COVID player and Pfizer-partnered Valneva eyes $100M Nasdaq IPO

French biotech Valneva, which has developed a lineup of traveler vaccines and is starting a late-stage COVID vax effort, is seeking to level up to the Nasdaq with a $100 million IPO.

The company is currently listed on the Euronext in Paris as VLA but wants to move on over to the more lucrative U.S. markets, and comes at a time when after years of neglect, vaccine research is all the rage, and with a COVID asset in hand, Valneva the more interesting to investors.

Valneva already has a licensed vaccine portfolio includes Ixiaro, marketed as Jespect in Australia and New Zealand, for the prevention of Japanese encephalitis, as well as Dukoral to prevent cholera.

Part of its appeal is the biotech’s under-the-radar COVID vaccine work: Last summer, it penned a pact with the U.K. government to supply millions of doses of its vaccine candidate, which will be produced in Scotland.

An inactivated whole virus vaccine, the candidate uses the same platform as Ixiaro, a more traditional approach than used by the likes of Moderna and Pfizer/BioNTech, which tap mRNA tech. Just last week, it had some early clinical data out for the vaccine, known as VLA2001, which while very topline, was encouraging enough for it to kickstart a pivotal phase 3 at the end of the month.

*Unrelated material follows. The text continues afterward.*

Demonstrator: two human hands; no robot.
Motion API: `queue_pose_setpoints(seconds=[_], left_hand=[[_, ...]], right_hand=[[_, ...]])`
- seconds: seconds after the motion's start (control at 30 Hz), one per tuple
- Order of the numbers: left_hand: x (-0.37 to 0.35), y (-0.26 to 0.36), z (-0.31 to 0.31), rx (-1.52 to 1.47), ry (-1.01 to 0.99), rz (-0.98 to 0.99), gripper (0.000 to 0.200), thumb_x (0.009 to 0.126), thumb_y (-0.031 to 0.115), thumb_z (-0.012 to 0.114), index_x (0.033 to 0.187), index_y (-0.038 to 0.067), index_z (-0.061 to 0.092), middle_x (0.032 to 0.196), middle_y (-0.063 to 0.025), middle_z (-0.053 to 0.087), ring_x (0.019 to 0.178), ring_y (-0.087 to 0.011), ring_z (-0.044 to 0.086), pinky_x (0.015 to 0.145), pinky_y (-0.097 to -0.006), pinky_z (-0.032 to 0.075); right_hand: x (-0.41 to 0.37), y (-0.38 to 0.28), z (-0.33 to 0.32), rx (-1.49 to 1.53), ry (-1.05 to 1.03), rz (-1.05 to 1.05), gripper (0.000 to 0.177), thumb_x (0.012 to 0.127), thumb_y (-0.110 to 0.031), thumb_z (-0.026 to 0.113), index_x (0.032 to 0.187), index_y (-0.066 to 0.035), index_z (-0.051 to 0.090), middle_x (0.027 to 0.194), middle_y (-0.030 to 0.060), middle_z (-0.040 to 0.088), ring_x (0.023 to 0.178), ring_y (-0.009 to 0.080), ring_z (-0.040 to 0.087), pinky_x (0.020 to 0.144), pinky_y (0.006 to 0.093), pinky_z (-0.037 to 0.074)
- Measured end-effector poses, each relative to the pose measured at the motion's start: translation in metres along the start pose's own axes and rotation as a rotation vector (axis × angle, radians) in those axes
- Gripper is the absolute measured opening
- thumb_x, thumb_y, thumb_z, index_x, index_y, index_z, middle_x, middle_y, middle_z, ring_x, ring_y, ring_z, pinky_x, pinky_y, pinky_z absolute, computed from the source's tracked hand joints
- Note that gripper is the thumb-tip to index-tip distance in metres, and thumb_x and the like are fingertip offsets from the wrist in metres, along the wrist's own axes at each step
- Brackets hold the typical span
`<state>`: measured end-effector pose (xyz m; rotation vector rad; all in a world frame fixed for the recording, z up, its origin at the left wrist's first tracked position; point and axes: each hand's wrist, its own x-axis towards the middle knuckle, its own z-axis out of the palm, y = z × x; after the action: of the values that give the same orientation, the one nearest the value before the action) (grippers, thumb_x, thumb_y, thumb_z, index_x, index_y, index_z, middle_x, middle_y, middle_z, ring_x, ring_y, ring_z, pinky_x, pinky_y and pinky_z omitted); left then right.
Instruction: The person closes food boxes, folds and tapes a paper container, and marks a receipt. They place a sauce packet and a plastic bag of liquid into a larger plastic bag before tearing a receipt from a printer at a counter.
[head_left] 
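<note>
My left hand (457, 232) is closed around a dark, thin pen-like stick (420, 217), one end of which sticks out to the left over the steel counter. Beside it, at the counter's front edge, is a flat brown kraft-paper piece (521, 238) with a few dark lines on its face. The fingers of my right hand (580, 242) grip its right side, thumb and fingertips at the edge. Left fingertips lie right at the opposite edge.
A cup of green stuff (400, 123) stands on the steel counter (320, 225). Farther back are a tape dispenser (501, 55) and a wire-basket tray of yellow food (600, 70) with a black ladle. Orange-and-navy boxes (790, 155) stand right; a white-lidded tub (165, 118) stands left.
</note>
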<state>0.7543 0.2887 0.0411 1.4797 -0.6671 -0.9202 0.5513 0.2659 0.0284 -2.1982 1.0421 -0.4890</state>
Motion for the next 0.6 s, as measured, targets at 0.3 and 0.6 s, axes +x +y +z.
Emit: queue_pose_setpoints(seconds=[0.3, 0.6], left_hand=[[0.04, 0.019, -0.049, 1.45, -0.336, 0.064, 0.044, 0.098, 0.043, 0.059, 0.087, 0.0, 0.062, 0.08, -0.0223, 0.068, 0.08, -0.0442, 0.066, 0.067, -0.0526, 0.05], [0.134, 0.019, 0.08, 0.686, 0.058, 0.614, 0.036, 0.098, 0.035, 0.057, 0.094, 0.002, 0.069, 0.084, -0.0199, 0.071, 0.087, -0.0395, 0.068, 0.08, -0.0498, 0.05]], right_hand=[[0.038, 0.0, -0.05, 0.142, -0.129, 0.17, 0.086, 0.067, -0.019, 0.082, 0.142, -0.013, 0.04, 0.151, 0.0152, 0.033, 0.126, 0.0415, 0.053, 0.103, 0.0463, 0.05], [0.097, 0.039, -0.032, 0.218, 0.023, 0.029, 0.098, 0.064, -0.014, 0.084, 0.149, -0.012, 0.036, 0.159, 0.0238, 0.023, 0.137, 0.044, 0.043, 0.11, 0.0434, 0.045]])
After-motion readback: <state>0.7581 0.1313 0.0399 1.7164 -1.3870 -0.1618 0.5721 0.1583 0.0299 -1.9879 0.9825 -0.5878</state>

Valneva believes that the timeline for delivery of a tranche of 60 million doses of vaccine to the U.K. Government “will extend into the first quarter of 2022,” according to its most recent update. It's hoping for a U.K. authorization later this year, and has a deal for 100 million vaccines, with an extra 90 million also on the table, worth nearly $1.7 billion with Britain over the course of the next few years.

The company also has a phase 2 Lyme disease vaccine candidate called VLA15, which is part of a $308 million R&D deal penned with Pfizer last year.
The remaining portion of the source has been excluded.